Recent advances in Ni-rich layered oxide particle materials for lithium-ion batteries

Ni-rich layered oxides with chemical formula of LiNixCoyMnzO2 or LiNixCoyAlzO2 (x + y + z = 1, x ≥ 0.6) have been considered as promising cathode materials for lithium-ion batteries (LIBs) because of their high specific capacity (≥ 180 mAh g–1) and acceptable manufacture cost. However, the problems associated with high Ni content severely restrict their large-scale applications. In this review, we summarize the recent advances in Ni-rich layered oxide particle materials for LIBs.
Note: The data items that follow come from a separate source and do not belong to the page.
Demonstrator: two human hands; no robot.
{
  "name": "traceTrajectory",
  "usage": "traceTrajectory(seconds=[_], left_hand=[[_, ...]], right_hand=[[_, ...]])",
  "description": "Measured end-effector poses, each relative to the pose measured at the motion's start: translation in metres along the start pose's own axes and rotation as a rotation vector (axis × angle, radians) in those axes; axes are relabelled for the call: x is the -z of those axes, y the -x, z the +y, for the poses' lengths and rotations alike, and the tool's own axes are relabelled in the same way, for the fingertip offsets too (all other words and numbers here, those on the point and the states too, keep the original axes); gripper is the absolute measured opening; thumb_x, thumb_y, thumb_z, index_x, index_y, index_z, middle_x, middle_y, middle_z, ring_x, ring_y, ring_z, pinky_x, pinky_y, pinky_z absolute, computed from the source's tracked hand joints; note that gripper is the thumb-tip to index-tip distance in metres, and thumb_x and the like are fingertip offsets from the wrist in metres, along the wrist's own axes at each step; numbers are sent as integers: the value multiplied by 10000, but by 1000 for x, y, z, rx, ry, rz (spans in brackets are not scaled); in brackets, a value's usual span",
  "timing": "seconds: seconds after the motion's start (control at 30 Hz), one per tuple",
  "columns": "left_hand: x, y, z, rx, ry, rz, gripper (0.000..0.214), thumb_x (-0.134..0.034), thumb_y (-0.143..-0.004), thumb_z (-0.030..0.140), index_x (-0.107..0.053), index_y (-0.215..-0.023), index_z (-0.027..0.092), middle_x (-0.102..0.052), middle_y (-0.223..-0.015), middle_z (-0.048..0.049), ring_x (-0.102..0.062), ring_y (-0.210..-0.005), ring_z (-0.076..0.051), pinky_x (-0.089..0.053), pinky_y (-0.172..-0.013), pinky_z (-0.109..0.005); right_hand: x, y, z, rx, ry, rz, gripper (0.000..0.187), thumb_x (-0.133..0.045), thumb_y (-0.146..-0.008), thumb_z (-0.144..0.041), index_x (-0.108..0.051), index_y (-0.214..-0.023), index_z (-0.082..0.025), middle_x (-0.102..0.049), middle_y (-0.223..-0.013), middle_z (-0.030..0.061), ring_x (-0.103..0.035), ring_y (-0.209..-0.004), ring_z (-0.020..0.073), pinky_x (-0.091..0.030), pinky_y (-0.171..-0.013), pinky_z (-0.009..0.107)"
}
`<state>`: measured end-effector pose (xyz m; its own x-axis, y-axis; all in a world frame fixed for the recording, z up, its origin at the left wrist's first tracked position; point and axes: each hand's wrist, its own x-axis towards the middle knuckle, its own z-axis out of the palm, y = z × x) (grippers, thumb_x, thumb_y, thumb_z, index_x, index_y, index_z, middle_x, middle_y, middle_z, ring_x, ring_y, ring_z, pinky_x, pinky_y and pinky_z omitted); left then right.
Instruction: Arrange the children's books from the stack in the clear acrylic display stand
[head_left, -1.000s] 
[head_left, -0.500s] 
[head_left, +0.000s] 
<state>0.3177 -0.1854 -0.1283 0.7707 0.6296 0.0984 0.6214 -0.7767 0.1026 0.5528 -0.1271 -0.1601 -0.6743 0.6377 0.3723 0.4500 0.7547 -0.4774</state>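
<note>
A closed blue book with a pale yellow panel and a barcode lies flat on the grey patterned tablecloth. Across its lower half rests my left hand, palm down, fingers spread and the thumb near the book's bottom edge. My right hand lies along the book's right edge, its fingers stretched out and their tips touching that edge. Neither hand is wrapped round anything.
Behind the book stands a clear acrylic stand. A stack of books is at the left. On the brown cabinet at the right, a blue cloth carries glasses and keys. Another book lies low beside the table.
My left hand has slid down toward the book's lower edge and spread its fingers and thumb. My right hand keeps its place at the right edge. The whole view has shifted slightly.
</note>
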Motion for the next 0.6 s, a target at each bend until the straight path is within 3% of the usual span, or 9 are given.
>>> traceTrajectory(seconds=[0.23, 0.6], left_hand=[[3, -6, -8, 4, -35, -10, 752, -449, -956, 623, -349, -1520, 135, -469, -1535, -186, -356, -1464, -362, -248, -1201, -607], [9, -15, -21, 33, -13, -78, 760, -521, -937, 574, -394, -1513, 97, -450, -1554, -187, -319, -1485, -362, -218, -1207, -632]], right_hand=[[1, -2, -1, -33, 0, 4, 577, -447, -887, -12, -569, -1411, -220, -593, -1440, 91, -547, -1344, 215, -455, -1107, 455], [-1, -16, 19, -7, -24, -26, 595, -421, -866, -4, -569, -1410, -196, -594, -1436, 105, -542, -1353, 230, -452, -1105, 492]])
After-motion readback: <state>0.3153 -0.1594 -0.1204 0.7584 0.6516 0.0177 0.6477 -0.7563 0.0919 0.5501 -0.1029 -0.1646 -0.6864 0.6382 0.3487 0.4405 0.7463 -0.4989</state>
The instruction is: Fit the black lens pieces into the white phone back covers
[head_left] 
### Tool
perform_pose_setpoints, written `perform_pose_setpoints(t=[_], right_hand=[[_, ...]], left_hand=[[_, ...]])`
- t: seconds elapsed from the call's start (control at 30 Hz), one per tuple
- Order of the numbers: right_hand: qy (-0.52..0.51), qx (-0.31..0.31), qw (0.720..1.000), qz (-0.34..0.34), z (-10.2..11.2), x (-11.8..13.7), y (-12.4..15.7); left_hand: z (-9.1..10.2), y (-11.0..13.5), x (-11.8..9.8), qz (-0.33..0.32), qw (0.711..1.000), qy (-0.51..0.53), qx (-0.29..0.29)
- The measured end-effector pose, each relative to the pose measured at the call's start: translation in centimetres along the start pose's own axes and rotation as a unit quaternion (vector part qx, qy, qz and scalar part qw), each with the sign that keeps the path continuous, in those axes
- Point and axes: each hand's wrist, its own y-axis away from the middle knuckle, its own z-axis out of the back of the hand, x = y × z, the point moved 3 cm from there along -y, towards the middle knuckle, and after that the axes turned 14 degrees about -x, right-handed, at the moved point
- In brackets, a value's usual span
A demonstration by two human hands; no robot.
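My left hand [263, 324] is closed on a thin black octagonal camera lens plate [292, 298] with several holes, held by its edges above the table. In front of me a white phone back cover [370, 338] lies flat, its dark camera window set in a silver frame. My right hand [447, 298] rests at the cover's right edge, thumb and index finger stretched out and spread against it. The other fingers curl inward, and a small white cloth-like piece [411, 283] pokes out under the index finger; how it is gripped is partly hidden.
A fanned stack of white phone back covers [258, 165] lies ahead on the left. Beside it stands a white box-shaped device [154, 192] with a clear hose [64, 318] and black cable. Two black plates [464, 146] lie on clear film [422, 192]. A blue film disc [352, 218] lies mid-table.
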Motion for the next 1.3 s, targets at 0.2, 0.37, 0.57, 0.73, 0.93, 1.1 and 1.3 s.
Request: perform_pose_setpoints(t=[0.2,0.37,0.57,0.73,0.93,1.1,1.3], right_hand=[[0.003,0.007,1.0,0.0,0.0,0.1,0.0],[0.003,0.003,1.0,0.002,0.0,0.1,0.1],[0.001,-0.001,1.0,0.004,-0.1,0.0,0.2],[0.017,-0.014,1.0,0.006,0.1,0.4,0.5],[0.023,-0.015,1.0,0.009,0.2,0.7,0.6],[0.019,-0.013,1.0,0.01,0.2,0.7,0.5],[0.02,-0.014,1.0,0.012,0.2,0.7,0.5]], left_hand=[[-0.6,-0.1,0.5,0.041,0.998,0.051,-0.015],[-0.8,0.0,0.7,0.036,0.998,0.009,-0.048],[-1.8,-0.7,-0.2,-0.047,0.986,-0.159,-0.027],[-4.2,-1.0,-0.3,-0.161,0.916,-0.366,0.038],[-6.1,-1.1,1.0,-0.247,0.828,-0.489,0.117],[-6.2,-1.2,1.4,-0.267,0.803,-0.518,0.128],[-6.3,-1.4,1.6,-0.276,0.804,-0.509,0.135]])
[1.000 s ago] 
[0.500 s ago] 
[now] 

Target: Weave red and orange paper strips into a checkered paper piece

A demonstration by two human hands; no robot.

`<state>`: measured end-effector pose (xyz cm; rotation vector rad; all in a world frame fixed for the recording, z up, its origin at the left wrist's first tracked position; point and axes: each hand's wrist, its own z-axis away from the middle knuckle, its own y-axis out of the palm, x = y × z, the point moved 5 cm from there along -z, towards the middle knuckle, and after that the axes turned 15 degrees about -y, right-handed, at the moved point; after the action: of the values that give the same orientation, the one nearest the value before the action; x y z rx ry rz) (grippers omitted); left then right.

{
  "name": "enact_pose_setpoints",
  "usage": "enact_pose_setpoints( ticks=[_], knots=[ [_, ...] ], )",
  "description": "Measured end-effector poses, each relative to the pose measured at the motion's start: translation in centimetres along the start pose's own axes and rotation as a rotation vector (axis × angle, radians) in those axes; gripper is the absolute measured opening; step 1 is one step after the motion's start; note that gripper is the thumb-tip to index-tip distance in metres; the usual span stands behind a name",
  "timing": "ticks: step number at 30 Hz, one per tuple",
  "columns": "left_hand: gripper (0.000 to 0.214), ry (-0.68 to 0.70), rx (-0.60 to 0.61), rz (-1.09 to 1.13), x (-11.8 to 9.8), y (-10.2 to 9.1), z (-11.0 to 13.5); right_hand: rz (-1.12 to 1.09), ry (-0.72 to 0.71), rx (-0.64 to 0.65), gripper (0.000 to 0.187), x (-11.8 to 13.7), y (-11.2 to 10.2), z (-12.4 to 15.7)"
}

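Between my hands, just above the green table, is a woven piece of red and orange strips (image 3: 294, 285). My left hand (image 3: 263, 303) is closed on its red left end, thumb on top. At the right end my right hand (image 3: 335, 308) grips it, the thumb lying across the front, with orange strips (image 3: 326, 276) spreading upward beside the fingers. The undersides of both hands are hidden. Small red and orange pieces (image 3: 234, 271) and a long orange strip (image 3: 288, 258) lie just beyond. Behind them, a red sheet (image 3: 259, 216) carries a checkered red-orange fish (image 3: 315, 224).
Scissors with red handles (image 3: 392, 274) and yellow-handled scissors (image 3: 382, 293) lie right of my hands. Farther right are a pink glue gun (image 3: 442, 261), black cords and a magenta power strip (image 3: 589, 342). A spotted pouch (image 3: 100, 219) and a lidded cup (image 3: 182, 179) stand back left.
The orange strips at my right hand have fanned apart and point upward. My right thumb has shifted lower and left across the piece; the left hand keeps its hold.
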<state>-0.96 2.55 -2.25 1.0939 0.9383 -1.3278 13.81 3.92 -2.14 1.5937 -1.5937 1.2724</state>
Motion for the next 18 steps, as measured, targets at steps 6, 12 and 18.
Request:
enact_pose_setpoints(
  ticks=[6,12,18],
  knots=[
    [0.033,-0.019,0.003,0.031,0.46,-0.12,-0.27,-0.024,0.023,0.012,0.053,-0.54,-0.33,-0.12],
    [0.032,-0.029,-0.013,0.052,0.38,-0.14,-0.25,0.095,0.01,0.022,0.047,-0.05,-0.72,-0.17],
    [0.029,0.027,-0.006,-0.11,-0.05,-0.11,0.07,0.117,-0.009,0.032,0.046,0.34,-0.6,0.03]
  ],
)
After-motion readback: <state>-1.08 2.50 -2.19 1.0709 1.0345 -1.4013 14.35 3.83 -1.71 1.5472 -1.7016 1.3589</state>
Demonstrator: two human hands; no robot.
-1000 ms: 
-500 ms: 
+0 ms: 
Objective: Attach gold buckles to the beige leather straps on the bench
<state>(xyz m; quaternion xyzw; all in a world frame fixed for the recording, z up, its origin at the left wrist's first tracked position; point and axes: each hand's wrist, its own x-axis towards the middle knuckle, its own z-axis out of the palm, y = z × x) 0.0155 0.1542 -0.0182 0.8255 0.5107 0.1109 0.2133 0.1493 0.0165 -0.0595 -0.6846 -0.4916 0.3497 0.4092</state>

We begin with the introduction of the structure, redox mechanism, and problems of Ni-rich layered oxides, mainly including residual lithium compounds, gas evolution, rock-salt phase formation, microcrack of particles, dissolution of transition-metal ions, and thermal runaway. Then, four strategies (primary particle engineering, surface coating, doping, concentration gradient design) toward solving the problems of Ni-rich layered oxides will be systematically discussed with the emphasis on structure-performance relationships. To achieve satisfied comprehensive performance and accelerate large-scale applications of Ni-rich layered oxides, the combination of two or more strategies (particle engineering and surface/bulk stabilization techniques) with synergistic effects is necessary in future works. This review would promote further research and application of high-performance Ni-rich layered oxide particle materials for LIBs.